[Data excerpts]
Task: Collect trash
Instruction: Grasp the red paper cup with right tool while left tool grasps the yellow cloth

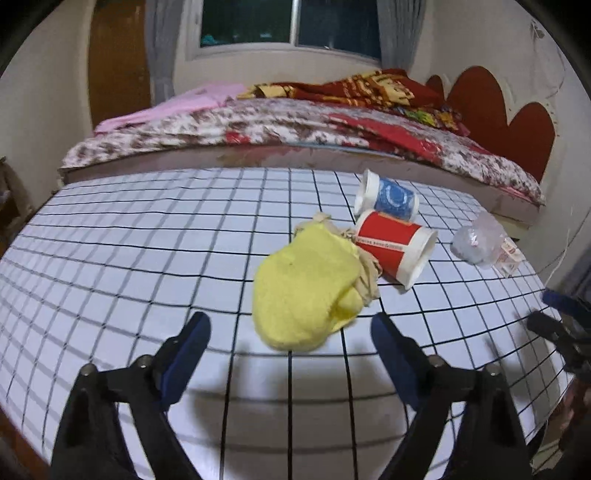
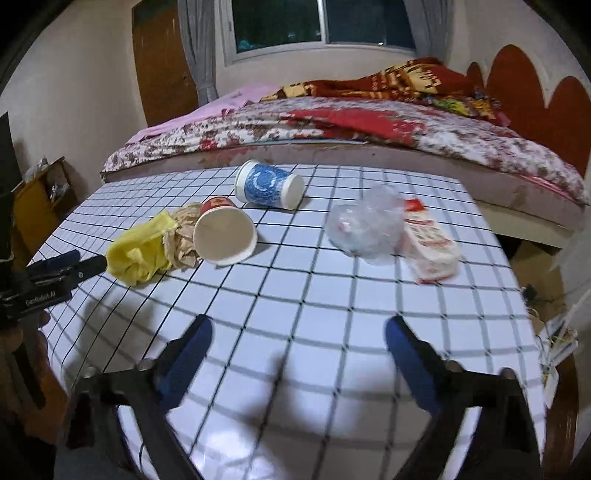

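Note:
Trash lies on a table with a white, black-gridded cover (image 1: 110, 258). A yellow cloth (image 1: 306, 291) lies crumpled against beige paper (image 1: 367, 273). Beside them a red paper cup (image 1: 397, 245) and a blue paper cup (image 1: 388, 197) lie on their sides. A clear plastic bag (image 2: 364, 223) and a red-and-white packet (image 2: 430, 245) lie further right. My left gripper (image 1: 291, 325) is open just short of the yellow cloth, nothing between its fingers. My right gripper (image 2: 299, 328) is open over bare table, well short of the bag. Each gripper shows at the edge of the other's view.
A bed with a floral cover and red blanket (image 1: 295, 122) runs along the table's far edge. A red scalloped headboard (image 1: 509, 118) stands at the right, a window (image 2: 321, 22) behind. A wooden shelf (image 2: 40, 199) stands left of the table. The floor (image 2: 535, 266) shows at the right.

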A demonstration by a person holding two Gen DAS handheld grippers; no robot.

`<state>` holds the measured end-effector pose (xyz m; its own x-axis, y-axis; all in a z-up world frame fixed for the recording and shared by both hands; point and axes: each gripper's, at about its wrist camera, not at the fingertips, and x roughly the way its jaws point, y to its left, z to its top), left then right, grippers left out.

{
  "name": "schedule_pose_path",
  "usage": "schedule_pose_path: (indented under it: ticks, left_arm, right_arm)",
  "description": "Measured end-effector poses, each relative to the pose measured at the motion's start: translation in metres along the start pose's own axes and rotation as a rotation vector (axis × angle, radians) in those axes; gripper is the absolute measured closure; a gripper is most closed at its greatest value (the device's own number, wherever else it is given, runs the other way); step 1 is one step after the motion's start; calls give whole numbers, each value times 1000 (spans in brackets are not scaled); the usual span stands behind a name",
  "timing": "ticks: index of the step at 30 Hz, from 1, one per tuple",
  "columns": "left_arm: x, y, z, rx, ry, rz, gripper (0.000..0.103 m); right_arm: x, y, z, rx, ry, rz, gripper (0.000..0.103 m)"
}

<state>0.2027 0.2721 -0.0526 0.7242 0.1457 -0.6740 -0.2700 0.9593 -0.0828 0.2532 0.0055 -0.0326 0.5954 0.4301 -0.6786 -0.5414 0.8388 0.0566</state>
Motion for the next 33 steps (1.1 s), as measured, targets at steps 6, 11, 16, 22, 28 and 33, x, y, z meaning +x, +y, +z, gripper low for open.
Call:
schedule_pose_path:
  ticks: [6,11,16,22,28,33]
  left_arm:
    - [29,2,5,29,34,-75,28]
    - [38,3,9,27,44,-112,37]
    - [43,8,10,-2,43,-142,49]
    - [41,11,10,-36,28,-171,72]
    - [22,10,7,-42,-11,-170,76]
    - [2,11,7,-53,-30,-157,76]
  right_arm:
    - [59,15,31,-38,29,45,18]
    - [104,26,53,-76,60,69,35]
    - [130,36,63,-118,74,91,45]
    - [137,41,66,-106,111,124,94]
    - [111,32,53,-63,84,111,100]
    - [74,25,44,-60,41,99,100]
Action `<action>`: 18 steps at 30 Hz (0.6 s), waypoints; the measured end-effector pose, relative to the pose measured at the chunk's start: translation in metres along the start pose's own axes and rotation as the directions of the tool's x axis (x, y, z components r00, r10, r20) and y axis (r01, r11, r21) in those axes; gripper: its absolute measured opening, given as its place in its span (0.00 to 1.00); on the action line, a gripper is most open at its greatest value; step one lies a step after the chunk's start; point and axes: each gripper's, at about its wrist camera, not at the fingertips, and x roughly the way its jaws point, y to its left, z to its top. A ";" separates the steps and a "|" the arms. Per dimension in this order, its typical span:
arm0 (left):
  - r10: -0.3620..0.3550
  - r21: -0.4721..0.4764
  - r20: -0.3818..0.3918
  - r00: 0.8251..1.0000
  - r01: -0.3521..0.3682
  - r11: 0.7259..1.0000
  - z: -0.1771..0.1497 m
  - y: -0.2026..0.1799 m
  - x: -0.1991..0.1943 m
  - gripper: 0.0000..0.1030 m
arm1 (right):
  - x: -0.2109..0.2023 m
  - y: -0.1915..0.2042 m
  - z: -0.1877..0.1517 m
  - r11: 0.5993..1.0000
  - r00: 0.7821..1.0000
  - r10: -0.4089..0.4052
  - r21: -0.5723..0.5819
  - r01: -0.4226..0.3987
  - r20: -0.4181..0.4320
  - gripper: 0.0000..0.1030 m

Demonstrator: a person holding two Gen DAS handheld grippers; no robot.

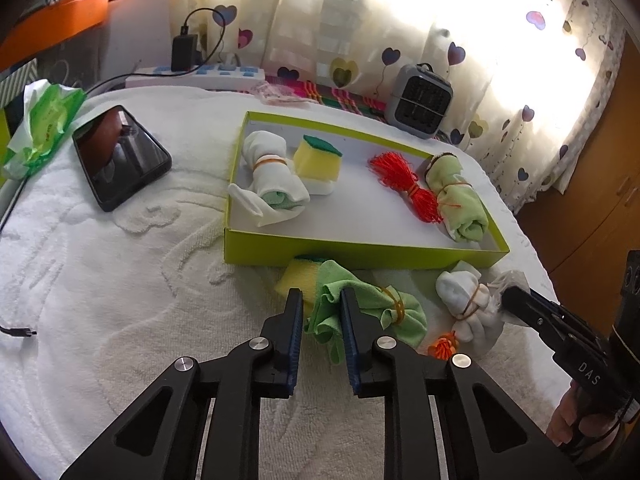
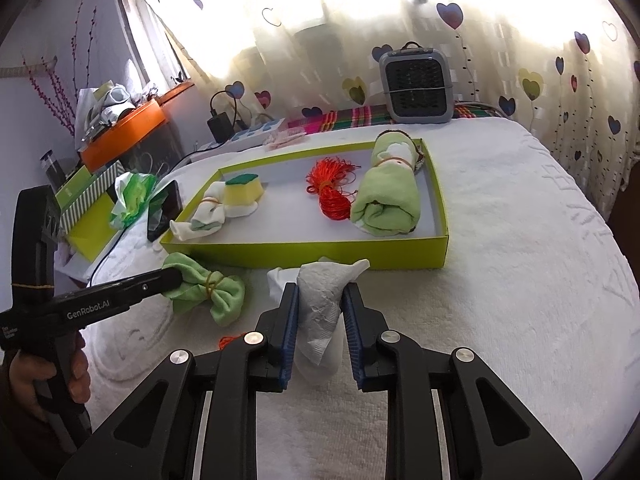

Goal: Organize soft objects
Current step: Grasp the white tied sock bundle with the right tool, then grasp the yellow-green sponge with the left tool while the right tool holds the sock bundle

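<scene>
Grip check: left gripper (image 1: 322, 304) is clamped on the green cloth bundle (image 1: 360, 308), right gripper (image 2: 320, 300) on the white tissue wad (image 2: 324, 304), both beside the tray (image 2: 312, 254) near wall on the towel-covered bed. Lift both clear of that wall before moving inward

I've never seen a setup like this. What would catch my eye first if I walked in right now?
Probably the two black hand-held grippers low in front: the left gripper pinches a green cloth bundle, the right gripper squeezes a crumpled white tissue, both on a white towel. Just beyond them sits a lime-green tray already holding rolled cloths, a yellow sponge and red-orange string.
</scene>
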 end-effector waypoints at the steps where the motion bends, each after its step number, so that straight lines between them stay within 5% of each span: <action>1: 0.000 0.001 0.000 1.000 0.000 1.000 0.000 0.000 0.000 0.16 | -0.001 0.000 0.000 1.000 1.000 0.001 0.001 -0.001 0.002 0.23; 18: -0.015 0.018 -0.011 1.000 0.015 1.000 -0.015 -0.001 -0.018 0.13 | -0.008 -0.001 -0.002 1.000 1.000 0.008 0.014 -0.008 0.019 0.23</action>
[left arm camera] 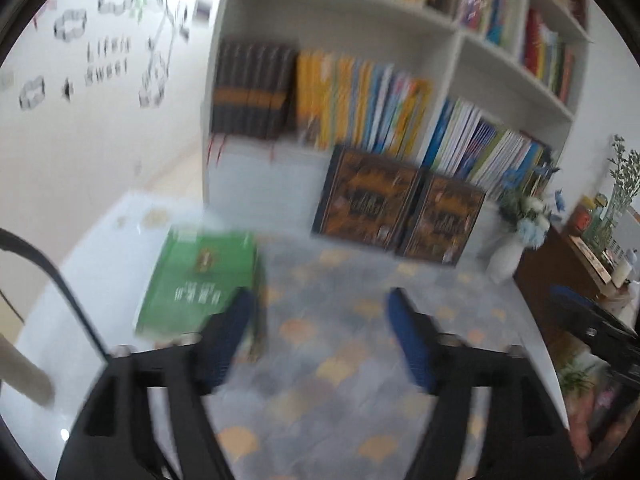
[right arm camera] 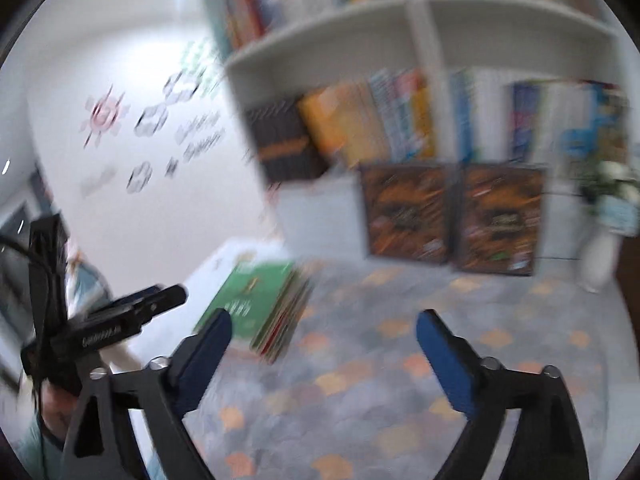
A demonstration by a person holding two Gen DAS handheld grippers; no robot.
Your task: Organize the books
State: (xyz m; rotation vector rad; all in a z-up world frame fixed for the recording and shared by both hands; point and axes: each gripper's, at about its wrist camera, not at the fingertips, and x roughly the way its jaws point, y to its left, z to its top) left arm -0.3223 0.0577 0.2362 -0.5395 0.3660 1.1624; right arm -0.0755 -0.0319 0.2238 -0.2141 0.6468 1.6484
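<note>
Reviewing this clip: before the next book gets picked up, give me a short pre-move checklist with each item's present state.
1. Left gripper open, nothing between its pads: ok.
2. Right gripper open and empty: ok.
3. Green-covered book stack lying flat on the patterned tablecloth: ok.
4. Two brown books upright against the white bookshelf: ok.
5. White vase standing apart from the brown books: ok.
6. Free shelf slot for the stack: cannot tell, blurred.

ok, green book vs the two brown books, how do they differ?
The green book lies flat on top of a stack on the table; the two brown books stand upright against the base of the shelf.
The green one has a plain cover with some print; the brown ones have dark, ornate covers and look alike.
The green book sits left of the brown pair.
Neither gripper touches either.
</note>
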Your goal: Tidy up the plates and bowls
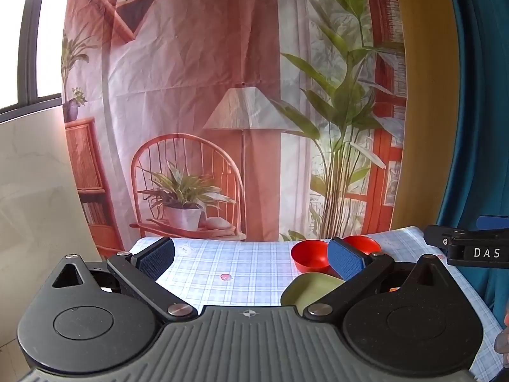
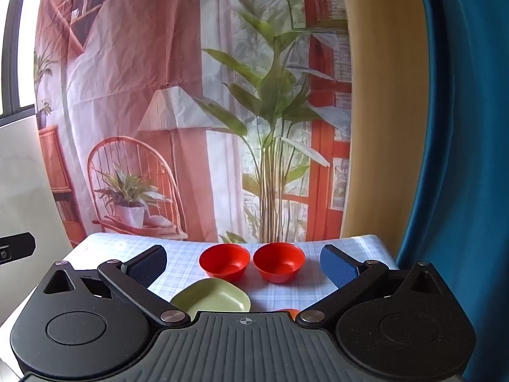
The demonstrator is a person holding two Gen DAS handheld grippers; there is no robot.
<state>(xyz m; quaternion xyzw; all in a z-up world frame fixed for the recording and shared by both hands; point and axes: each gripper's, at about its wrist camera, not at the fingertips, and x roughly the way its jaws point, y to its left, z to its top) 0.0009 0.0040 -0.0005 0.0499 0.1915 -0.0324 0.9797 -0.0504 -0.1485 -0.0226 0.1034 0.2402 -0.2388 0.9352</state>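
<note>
Checked tablecloth point(image 2: 286, 296), both my grippers point(image 2: 243, 265) point(image 1: 251, 256) wide open, empty; red bowls point(image 2: 224, 264) look light, rigid plastic, slick, so I'd pinch a rim.

We read white capitals "DAS" on the black arm of the right gripper point(image 1: 477, 248), at the right edge of the left wrist view, the word cut off there, no other legible text
</note>
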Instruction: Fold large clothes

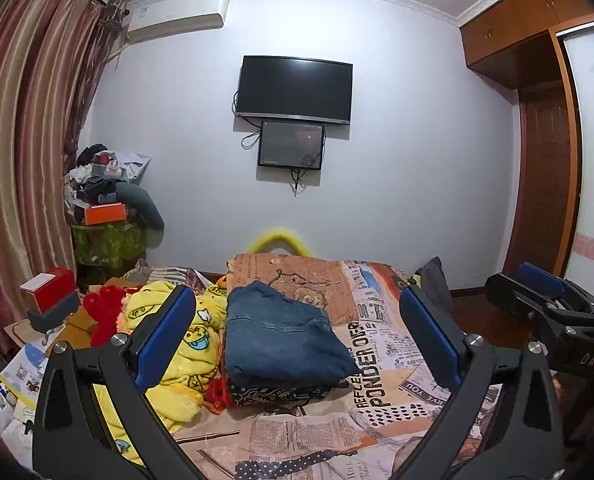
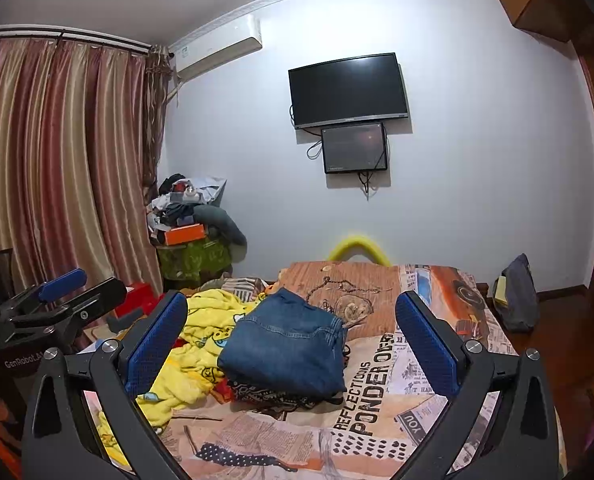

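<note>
Both tools are held above the near part of the bed (image 1: 377, 392), and nothing is gripped. The left tool (image 1: 297, 336) is seen with its blue pads spread wide apart; the right tool (image 2: 293, 340) is likewise spread wide. Folded blue jeans (image 1: 277, 336) are laid at the middle of the newsprint-patterned bedspread, on top of a dark patterned garment (image 1: 273, 394). A yellow cartoon-print garment (image 1: 177, 348) is heaped just beside the jeans on the left.
</note>
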Available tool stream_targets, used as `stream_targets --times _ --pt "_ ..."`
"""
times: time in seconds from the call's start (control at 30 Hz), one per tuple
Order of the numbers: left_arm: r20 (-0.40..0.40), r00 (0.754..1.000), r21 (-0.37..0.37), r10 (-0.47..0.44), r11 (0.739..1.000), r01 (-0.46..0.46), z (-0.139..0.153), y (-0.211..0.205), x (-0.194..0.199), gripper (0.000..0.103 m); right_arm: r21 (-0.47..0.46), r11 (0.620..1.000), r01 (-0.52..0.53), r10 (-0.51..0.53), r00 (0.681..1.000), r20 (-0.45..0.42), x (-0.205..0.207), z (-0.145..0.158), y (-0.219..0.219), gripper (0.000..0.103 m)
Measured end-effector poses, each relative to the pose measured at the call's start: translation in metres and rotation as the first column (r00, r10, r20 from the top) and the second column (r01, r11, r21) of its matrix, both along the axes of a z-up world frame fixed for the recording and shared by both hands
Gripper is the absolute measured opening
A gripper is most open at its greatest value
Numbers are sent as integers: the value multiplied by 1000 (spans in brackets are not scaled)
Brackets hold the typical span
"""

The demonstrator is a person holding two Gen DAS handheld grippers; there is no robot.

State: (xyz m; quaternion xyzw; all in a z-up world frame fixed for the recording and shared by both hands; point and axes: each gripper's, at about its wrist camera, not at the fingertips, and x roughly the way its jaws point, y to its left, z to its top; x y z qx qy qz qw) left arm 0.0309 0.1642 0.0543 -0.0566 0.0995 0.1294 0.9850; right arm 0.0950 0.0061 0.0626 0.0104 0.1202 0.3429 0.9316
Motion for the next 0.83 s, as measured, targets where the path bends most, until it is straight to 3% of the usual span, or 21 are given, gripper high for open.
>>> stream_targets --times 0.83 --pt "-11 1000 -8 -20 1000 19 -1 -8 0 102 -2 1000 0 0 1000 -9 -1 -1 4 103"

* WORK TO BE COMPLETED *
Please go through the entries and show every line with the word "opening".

* RESPONSE BELOW *
Action `<action>`: 18 steps at 30 Hz (0.6 s), waypoints; the measured end-effector pose, relative to the pose measured at the chunk's start: translation in metres along the start pose's own axes and rotation as the directions of the tool's x axis (x, y, z components r00, r10, r20) and y axis (r01, r11, r21) in those axes; gripper: its absolute measured opening, given as its place in its span (0.00 to 1.00); on the action line, a gripper is most open at its greatest value; step one lies a step after the chunk's start; point and axes: each gripper's, at about its wrist camera, not at the fingertips, and x roughly the way its jaws point, y to its left, z to its top. A ";" separates the steps and a "|" the arms. Per dimension in this order, its typical span:
Gripper is the absolute measured opening

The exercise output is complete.